- [Work instruction] Of the material below, the lines to be retyped are those from the line containing "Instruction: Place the" through the line containing "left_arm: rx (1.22", inclusive; reproduce them exactly.

- [Records for the exercise]
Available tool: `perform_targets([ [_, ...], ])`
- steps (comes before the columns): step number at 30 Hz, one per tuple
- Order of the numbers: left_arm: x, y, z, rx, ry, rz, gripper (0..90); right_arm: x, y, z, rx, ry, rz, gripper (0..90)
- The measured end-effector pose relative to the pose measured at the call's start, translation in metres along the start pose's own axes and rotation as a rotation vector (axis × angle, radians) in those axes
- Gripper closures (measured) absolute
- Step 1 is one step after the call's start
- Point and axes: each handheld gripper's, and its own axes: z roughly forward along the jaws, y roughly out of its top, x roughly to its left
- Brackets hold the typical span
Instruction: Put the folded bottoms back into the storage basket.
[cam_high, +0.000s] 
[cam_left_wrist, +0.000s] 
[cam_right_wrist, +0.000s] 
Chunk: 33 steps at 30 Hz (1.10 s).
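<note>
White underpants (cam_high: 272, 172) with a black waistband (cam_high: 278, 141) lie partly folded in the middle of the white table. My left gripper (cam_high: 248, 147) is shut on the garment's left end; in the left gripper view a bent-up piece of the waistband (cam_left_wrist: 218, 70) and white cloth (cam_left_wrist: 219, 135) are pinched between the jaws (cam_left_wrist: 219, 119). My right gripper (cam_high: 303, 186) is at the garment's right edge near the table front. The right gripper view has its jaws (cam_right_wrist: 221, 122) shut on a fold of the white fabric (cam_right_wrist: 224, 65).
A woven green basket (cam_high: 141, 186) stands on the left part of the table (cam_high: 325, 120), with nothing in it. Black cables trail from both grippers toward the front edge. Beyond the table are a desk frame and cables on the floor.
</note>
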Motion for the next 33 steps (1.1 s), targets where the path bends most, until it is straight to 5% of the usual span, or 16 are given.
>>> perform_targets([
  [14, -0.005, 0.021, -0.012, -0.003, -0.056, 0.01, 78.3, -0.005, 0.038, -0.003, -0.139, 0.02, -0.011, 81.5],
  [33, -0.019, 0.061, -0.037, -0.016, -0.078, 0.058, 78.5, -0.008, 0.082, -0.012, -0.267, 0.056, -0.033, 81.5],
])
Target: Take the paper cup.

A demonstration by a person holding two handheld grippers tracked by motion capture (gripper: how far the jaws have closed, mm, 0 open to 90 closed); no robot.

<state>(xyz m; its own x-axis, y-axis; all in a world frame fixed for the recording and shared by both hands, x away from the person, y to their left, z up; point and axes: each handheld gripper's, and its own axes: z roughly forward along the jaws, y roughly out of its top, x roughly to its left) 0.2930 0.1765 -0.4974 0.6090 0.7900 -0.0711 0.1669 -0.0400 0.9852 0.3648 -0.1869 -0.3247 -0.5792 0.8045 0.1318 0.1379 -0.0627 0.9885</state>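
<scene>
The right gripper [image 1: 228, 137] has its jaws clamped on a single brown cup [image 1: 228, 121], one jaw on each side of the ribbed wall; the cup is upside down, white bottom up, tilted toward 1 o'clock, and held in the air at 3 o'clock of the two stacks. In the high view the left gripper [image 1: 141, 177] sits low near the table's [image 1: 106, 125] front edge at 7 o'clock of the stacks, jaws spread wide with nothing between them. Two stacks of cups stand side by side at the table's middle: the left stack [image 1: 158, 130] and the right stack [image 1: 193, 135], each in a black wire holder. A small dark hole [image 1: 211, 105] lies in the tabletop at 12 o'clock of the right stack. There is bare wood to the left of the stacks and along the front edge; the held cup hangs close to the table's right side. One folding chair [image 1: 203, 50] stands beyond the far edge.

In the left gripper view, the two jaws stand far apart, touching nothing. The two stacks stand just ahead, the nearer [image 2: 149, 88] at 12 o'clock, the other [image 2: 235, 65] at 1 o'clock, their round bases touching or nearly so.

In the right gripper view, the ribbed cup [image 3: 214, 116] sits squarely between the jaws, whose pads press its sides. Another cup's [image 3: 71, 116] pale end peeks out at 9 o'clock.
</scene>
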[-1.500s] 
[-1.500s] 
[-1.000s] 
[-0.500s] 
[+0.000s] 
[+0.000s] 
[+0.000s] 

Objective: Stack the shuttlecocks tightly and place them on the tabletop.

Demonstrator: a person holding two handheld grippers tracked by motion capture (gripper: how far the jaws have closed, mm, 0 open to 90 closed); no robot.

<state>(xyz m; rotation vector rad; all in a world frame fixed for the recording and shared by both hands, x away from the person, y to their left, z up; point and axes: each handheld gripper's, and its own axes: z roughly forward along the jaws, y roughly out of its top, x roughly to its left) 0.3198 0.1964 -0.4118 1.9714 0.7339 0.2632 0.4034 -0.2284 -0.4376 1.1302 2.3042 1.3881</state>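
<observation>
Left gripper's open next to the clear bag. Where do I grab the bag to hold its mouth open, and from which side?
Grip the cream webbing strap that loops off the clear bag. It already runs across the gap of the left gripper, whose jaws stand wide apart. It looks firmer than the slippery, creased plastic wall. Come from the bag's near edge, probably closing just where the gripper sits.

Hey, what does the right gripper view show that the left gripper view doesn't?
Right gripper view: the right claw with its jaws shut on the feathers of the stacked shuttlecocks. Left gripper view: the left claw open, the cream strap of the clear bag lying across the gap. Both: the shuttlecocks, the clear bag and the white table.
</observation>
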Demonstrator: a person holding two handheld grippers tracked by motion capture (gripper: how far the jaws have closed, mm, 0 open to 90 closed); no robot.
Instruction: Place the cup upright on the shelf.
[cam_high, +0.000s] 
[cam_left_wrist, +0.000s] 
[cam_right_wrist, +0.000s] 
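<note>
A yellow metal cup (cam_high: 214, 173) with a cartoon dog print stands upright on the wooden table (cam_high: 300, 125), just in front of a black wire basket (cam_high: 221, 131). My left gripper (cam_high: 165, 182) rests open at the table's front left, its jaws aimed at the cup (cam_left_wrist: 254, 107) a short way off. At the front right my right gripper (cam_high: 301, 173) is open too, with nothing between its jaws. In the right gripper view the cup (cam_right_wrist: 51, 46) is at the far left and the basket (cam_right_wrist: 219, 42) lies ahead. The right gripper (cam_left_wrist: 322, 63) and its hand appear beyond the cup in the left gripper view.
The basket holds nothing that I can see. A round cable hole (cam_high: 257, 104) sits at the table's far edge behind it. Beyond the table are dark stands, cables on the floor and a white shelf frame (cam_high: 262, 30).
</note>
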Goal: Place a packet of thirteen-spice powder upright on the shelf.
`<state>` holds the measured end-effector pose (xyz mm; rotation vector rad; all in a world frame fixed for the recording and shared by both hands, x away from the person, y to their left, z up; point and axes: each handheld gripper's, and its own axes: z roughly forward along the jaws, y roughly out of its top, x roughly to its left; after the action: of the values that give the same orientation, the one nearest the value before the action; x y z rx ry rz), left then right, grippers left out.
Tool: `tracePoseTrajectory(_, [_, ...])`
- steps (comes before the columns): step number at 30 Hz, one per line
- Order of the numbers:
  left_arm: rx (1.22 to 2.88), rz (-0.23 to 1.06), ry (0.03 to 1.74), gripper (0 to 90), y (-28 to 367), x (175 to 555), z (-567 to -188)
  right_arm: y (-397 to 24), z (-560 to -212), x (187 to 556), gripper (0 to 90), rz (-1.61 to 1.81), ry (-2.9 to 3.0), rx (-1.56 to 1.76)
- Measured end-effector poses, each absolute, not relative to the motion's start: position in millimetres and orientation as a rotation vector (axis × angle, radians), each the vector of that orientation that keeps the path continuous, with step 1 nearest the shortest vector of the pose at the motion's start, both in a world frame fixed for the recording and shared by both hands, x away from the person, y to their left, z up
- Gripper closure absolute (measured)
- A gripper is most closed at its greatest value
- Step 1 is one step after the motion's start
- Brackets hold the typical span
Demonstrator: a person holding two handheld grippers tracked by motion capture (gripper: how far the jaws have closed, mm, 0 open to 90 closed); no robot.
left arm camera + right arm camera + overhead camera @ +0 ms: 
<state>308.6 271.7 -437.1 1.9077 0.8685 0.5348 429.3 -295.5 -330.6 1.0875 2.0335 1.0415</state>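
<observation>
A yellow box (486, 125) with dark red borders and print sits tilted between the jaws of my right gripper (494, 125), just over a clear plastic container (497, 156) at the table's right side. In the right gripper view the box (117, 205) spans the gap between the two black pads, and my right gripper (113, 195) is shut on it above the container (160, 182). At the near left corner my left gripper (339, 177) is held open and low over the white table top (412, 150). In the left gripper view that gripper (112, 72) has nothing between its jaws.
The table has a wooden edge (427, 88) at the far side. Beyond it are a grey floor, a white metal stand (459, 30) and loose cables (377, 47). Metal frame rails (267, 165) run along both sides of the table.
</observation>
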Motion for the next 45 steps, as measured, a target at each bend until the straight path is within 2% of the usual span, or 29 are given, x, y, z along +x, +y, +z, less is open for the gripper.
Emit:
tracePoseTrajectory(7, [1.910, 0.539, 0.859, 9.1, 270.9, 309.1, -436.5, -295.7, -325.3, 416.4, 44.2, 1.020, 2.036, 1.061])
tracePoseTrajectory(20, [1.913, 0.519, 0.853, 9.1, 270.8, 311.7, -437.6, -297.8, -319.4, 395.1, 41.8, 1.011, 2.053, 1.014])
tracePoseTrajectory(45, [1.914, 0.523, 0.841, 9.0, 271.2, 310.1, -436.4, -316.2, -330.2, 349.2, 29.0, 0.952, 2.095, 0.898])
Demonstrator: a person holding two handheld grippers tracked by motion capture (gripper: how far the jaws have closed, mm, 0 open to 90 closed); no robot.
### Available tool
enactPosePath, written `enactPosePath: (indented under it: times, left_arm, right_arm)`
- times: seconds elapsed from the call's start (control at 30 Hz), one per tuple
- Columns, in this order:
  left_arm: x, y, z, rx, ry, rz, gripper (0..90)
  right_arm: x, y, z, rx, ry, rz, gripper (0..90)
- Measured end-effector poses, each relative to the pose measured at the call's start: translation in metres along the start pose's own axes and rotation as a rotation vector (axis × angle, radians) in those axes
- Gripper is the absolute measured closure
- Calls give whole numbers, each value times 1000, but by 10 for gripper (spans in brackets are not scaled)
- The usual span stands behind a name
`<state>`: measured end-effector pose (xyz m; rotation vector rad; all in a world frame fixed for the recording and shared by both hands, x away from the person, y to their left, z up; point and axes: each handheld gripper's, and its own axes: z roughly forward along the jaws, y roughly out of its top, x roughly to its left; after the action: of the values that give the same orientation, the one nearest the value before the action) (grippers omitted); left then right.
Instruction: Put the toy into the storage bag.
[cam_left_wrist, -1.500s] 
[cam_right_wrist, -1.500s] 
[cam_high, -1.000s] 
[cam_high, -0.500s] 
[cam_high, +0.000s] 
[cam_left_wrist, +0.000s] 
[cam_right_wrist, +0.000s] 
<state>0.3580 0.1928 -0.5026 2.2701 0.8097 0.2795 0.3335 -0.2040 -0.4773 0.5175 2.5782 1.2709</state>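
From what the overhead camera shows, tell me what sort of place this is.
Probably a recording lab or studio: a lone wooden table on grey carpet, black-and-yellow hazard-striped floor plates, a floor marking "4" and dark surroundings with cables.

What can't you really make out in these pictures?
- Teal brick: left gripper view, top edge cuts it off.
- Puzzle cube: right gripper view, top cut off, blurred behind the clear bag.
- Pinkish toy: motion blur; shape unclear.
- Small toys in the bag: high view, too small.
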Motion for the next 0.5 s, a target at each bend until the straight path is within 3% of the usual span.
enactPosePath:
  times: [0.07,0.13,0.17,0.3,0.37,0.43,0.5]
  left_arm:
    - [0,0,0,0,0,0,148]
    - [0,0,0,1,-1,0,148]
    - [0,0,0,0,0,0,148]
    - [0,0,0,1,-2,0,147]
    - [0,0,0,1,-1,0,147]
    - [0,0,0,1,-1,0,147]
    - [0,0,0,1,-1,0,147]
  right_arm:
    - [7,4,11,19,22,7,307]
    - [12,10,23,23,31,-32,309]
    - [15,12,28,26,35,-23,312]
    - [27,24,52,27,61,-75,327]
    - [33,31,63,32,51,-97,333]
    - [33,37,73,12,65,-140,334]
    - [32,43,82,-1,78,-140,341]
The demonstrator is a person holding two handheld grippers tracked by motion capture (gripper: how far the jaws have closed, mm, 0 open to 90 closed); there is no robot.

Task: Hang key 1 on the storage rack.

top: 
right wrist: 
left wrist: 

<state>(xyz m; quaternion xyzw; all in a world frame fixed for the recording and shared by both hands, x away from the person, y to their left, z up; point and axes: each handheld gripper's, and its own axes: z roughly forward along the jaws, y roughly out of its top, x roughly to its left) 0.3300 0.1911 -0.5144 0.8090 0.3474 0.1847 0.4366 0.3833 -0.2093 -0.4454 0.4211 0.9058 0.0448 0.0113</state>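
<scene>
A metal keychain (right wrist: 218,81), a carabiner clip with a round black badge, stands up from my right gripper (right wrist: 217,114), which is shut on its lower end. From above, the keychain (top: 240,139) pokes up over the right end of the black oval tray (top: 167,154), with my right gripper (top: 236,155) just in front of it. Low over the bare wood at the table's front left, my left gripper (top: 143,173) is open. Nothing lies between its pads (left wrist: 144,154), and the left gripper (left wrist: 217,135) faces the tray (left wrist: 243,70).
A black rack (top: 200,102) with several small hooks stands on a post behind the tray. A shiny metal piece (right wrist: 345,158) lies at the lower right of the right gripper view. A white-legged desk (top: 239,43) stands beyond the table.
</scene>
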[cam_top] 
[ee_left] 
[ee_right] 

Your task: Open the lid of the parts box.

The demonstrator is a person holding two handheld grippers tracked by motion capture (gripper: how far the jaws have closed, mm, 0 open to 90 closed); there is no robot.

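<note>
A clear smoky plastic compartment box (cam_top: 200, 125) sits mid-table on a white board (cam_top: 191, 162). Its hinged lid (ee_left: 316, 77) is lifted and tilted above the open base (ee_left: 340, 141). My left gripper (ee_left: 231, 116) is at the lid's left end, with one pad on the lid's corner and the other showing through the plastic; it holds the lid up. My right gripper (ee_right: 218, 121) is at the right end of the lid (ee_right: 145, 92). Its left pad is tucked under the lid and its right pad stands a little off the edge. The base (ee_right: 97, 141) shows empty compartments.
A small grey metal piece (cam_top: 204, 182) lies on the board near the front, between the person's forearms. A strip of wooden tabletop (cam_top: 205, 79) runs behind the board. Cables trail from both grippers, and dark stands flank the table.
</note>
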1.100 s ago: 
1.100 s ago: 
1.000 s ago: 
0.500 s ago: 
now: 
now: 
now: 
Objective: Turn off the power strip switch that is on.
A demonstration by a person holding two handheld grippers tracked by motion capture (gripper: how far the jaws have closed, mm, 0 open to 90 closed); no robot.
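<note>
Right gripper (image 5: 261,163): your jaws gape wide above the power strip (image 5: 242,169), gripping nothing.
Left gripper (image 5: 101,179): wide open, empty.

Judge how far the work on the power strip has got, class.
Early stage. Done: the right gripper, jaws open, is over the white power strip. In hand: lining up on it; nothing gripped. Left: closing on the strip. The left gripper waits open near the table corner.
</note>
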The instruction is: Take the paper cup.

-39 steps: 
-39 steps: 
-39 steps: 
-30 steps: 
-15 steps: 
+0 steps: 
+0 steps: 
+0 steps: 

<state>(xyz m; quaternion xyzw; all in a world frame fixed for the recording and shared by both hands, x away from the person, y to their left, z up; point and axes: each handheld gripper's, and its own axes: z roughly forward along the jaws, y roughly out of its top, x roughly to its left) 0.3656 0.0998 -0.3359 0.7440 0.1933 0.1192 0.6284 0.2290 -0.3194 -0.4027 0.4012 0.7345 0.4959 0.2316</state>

- [Your solution]
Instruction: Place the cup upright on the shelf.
[cam_high, +0.000s] 
[cam_left_wrist, +0.000s] 
[cam_right_wrist, +0.000s] 
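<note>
A yellow metal cup (cam_high: 214, 173) with a cartoon dog print stands upright on the wooden table (cam_high: 300, 125), just in front of a black wire basket (cam_high: 221, 131). My left gripper (cam_high: 165, 182) rests open at the table's front left, its jaws aimed at the cup (cam_left_wrist: 254, 107) a short way off. At the front right my right gripper (cam_high: 301, 173) is open too, with nothing between its jaws. In the right gripper view the cup (cam_right_wrist: 51, 46) is at the far left and the basket (cam_right_wrist: 219, 42) lies ahead. The right gripper (cam_left_wrist: 322, 63) and its hand appear beyond the cup in the left gripper view.
The basket holds nothing that I can see. A round cable hole (cam_high: 257, 104) sits at the table's far edge behind it. Beyond the table are dark stands, cables on the floor and a white shelf frame (cam_high: 262, 30).
</note>
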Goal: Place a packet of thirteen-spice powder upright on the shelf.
`<state>` holds the measured end-effector pose (xyz mm; rotation vector rad; all in a world frame fixed for the recording and shared by both hands, x away from the person, y to their left, z up; point and axes: each handheld gripper's, and its own axes: z roughly forward along the jaws, y roughly out of its top, x roughly to its left; after the action: of the values that give the same orientation, the one nearest the value before the action; x y z rx ry rz), left then right, grippers left out.
Tool: `tracePoseTrajectory(_, [_, ...])`
- steps (comes before the columns): step number at 30 Hz, one per line
- Order of the numbers:
  left_arm: rx (1.22 to 2.88), rz (-0.23 to 1.06), ry (0.03 to 1.74), gripper (0 to 90), y (-28 to 367), x (175 to 555), z (-567 to -188)

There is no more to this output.